Interview by Jérôme Duval (

Franck Gaudichaud* returned a few weeks ago from a stay in Chile and gave us an interview to talk about more than six months of social unrest that shook the country.

The Chilean uprising began in October 2019 and spread like wildfire in the student movement after the Piñera government’s decision to raise the price of subway tickets. The repression of Chile’s youth ended up mobilizing all of society, no longer against the increase in transportation prices, but against the whole neoliberal system inherited from the Pinochet dictatorship.

On October 22, when a dozen people had already been killed and more than 80 injured–some of them shot by the Carabineros (Chilean national police) –while acts of torture and sexual aggression were being committed by the military patrolling in Santiago, President Sebastián Piñera publicly apologized to the Chilean people.  And he announced social measures aimed at “calming” the anger of the insurgents: an increase in the minimum wage, a 20% increase in the lowest retirement pensions, the cancellation of the recent 9.2% increase in electricity rates, the creation of a new tax bracket for those with incomes over 8 million pesos per month ($9,600 USD), a reduction in the salaries of parliamentarians, etc.

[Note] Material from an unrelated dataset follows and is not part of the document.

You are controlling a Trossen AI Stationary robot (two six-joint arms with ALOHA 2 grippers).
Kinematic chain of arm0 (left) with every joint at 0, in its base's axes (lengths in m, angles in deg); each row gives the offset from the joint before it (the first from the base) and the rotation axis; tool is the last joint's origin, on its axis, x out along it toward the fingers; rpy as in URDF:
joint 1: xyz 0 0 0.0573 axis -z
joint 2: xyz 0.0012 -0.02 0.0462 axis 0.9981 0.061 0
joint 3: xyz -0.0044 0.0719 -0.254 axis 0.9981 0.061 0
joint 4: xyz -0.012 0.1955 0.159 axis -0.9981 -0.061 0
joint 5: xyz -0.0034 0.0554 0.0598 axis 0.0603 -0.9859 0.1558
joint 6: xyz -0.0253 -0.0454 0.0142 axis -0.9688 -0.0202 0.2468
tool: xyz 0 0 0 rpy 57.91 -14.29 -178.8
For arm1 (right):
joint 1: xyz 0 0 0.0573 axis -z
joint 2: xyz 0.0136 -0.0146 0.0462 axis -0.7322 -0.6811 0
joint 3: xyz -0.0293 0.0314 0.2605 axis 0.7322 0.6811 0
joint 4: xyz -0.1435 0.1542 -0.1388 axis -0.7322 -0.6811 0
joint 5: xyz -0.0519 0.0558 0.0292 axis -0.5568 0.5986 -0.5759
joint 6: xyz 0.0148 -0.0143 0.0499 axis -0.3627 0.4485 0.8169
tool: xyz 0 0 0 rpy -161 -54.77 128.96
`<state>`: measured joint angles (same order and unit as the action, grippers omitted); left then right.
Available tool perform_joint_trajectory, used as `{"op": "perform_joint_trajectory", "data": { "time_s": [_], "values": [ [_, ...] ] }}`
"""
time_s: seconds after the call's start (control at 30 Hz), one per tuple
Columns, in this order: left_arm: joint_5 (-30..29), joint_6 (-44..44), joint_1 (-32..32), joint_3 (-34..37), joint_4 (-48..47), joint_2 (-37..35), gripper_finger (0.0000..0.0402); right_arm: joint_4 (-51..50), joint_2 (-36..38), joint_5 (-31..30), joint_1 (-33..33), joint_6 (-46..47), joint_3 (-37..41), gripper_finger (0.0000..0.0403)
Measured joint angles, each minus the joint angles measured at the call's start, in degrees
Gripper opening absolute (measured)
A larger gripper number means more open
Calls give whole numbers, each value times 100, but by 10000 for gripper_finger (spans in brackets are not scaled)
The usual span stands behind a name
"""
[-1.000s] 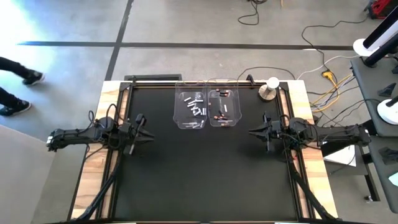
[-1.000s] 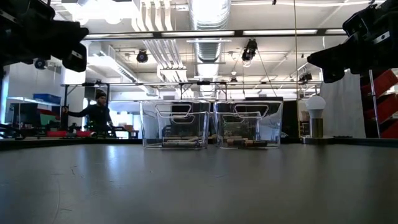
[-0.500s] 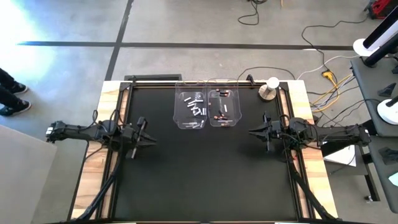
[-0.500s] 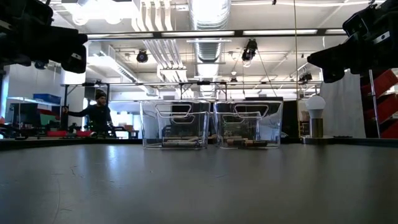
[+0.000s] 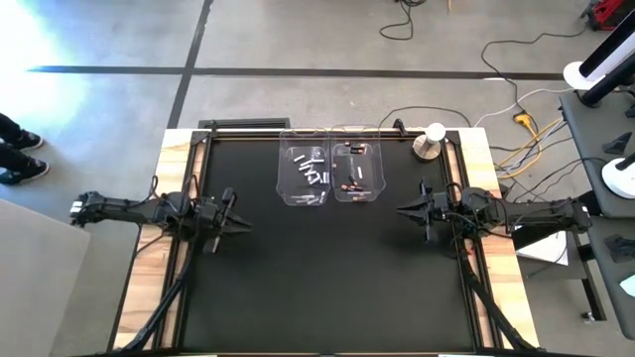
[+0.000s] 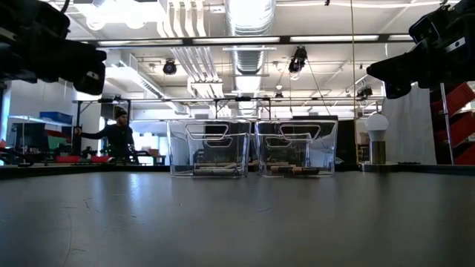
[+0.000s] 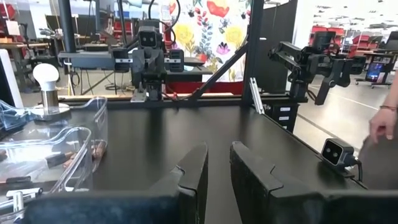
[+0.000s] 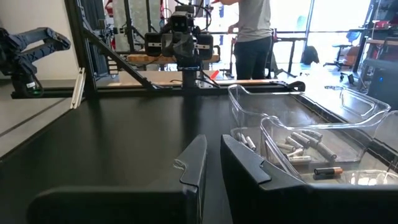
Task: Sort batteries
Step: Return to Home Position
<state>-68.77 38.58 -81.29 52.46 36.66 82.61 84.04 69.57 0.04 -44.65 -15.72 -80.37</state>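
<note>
Left fingers [image 7: 193,177] and right fingers [image 8: 242,162] are hovering slightly parted, empty, flanking the bins [image 5: 281,178], since I'm judging the batteries [image 5: 316,174] sorted inside.

This is a robotics lab in an open industrial hall. Bare ducts [image 6: 249,15] and strip lights [image 6: 326,38] hang under the exposed ceiling. The concrete floor [image 5: 298,40] has tape lines [image 5: 298,71] and loose cables [image 5: 399,27]. A black table [image 5: 317,297] carries two arms [image 5: 129,213]. Another arm rig [image 7: 311,59] stands beyond it, and a person [image 6: 116,133] is at a far bench on the left.
</note>
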Motion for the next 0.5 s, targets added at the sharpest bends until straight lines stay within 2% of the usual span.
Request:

In addition, on October 24, the Chamber of Deputies voted (88 votes in favor, 24 against, and 27 abstentions) on a bill to shorten the working week from a maximum of 45 hours to 40 hours. The proposal will have to go through a committee and then through the Senate.

Jérôme Duval: There has been a change in the government’s attitude that seems, at first glance, substantial. Why haven’t these announcements calmed the rebellion?

Franck Gaudichaud: In reality, the so-called “social agenda” has been completely forgotten by the government. Announcements have been made, even a government website has been created showing the progress being made, as if we would have reached 77% of the realization of this social program. If we look at the details, most of the measures have not yet been implemented, and even less so now in the context of a global pandemic and when a health catastrophe is looming, in a context of a health system devastated by decades of neoliberalism. Even when some social measures are implemented, such as a slight increase in the minimum old-age pension, bonuses for lower salaries or small improvements in health coverage, the logic remains neoliberal, i.e. that the state, with public money, comes to “help” and support the market in education, health, or pension funds. Furthermore, what the government is announcing is really the minimum and it’s quite pitiful. There could have been some progress with the announcement of taxes on the rich, but nothing: Piñera, who is part of the financial oligarchy, is completely controlled by big business and has no intention of taxing the ruling class. As for a far-reaching program of social reforms, the most developed proposal to date is that of the “Mesa de Unidad Social” (Social Unity Roundtable), which included the CUT (Unitary Workers’ Central), several unions and many other organizations (feminists and environmentalists in particular), until it broke down in recent weeks. It is a 10-point proposal to which the government has not responded.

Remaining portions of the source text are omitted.